I won’t try to convince you of anything here. This idea has preoccupied me for a few weeks now and I would appreciate your thoughts.

Thank you.

borisAtCCL8 karma

Jerry: Nope. We’re nonpartisan, so we don’t get involved supporting specific candidates or parties. We’re interested in working with whoever is in elected office right now and can take steps today to address the climate crisis.

mathsnotwrong5 karma

Can you talk to the following concern?

Although a carbon tax+div may reduce CO2 releases in the short-med term, is there not a risk that the public may be unwilling to support future zero-carbon initiatives if it directly results to receiving a smaller personal dividend? Policies like this may be well meaning and effective-ish at the beginning, but can lead to near unrevocable dependencies in the future. (E.g Corn-ethanol in the US. )

borisAtCCL10 karma

Jerry: That’s actually addressed in the legislation. This bill mandates that the policy will sunset when the dividend is less than $20 per month for 3 consecutive years, so it’s not an irrevocable dependency. $20 is not much of an incentive, and functionally, we’ll be off fossil fuels at that point.

aaronhamlin3 karma

Have you considered running ballot initiatives as a higher percentage way of getting your legislation both (1) passed and (2) in the language you want? California, Washington, or Oregon might be good places to start.

borisAtCCL8 karma

Danny: We’ve considered that. We have one staffer, Jamie DeMarco, who helps volunteers with state-based climate initiatives. In just the last week, Jamie has helped volunteers in Oregon, Massachusetts, New York, Maryland, New Mexico, and Virginia push their state-level carbon pricing initiatives forward.
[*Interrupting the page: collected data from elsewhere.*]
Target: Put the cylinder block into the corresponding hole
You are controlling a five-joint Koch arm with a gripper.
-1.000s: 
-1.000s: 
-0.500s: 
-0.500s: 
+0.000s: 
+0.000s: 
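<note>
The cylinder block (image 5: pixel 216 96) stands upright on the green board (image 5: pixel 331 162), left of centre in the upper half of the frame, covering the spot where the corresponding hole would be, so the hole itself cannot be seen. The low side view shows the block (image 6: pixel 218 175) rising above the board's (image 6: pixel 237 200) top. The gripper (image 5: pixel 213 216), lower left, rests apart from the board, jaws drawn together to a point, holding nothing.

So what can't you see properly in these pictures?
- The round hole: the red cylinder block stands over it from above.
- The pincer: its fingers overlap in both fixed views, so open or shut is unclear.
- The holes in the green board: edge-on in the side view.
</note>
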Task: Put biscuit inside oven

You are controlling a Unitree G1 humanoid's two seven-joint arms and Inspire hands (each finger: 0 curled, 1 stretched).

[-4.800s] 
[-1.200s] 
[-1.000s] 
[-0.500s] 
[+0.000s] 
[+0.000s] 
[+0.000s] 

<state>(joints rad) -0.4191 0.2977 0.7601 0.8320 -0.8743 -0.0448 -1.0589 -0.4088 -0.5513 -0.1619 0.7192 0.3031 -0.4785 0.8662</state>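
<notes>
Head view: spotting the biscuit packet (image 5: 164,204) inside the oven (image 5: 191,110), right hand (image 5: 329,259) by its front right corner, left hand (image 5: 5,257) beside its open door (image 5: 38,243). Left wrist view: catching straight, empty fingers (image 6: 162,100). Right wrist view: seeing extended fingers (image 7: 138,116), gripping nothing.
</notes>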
Also, we do pursue endorsements from state and local government. The state of California has actually passed a resolution in favor of national carbon fee and dividend legislation, which is the style of policy that the Energy Innovation Act is.

Ultimately, a big benefit of state-level climate efforts is that they put more pressure on the federal government to act and make sure we have one holistic carbon pricing system.

halffast2 karma

I joined CCL last year and read the newsletters, but have yet to actively participate. If I wanted to start contributing 1 hour a week to helping out CCL, what are some small things I could do?

borisAtCCL5 karma

Danny: We’re an organization that believes a lot in relationships. Working on climate change is something we do better together. So, once a month your local chapter is probably having a meeting and joining our national conference call. You could attend that meeting and listen to the monthly call for inspiration, community, and direction on actions you can take. Maybe the easiest things to do would be to call or write to your member of Congress about climate change using our tools.
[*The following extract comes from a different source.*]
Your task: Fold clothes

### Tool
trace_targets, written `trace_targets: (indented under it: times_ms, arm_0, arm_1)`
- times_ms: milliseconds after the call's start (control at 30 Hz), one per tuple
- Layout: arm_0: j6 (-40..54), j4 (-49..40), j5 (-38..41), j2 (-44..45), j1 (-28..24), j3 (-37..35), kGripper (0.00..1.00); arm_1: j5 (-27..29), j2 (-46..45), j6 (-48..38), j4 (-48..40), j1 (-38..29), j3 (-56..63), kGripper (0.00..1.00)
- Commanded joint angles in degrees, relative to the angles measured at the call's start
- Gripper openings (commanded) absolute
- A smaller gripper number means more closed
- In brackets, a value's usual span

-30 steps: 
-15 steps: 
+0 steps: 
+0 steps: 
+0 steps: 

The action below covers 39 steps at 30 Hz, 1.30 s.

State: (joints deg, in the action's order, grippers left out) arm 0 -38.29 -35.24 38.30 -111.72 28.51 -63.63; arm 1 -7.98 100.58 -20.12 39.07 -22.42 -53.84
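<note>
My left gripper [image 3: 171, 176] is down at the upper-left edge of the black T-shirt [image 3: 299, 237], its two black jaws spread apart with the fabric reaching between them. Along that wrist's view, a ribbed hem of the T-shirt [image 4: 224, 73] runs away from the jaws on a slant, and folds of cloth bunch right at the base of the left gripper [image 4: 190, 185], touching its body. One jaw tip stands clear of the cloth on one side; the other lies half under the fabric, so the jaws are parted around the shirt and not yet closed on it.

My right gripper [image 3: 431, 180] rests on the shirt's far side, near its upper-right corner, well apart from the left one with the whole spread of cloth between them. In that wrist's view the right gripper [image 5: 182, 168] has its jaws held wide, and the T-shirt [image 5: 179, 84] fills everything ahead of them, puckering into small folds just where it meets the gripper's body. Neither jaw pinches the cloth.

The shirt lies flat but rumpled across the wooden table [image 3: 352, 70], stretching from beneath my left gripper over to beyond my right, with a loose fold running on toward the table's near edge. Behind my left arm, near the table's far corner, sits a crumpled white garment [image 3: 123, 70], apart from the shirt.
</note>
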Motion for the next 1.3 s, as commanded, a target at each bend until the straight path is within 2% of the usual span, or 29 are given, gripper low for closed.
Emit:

Whatever you choose to do, I really believe you can find an outlet for your unique gifts at CCL. You can contribute in ways that reflect your personality and your skills - whether you’re good at writing, or speaking publicly, or connecting with people at your local church or other faith community, or if you just like to learn and you want to dig into the policy side of things. There are so many ways we use people’s diverse skill sets to address this problem.

Jerry: Look around CCL’s website and see what interests you. The best way is to reach out to your local chapter. (And for those of you haven’t joined yet, please do sign up!)

helpwitheating1 karma

Thank you for doing great work! Much appreciated - you're literally fighting to save the human race. I admire you so much. Please ignore the climage-change-denying trolls on this board trying to throw you under the bus.

How do you find the energy to fight? When it all seems so impossible? Teach us your ways!

borisAtCCL3 karma

Danny: Thanks for your kind words. Check out CCL's core values: "We are a community that offers one another comfort, support, and fun as we work." That's part of how we get through this - together!

SlipSlamMammaJamma-11 karma

What your purpose as a right wing funded group when reality is that those who represent you federally support a president that says climate change is a Chinese invention?

borisAtCCL9 karma

Jerry: Sounds like you might be confused about how we’re funded. We’re funded by individual donations and grants. You can see our financial information here.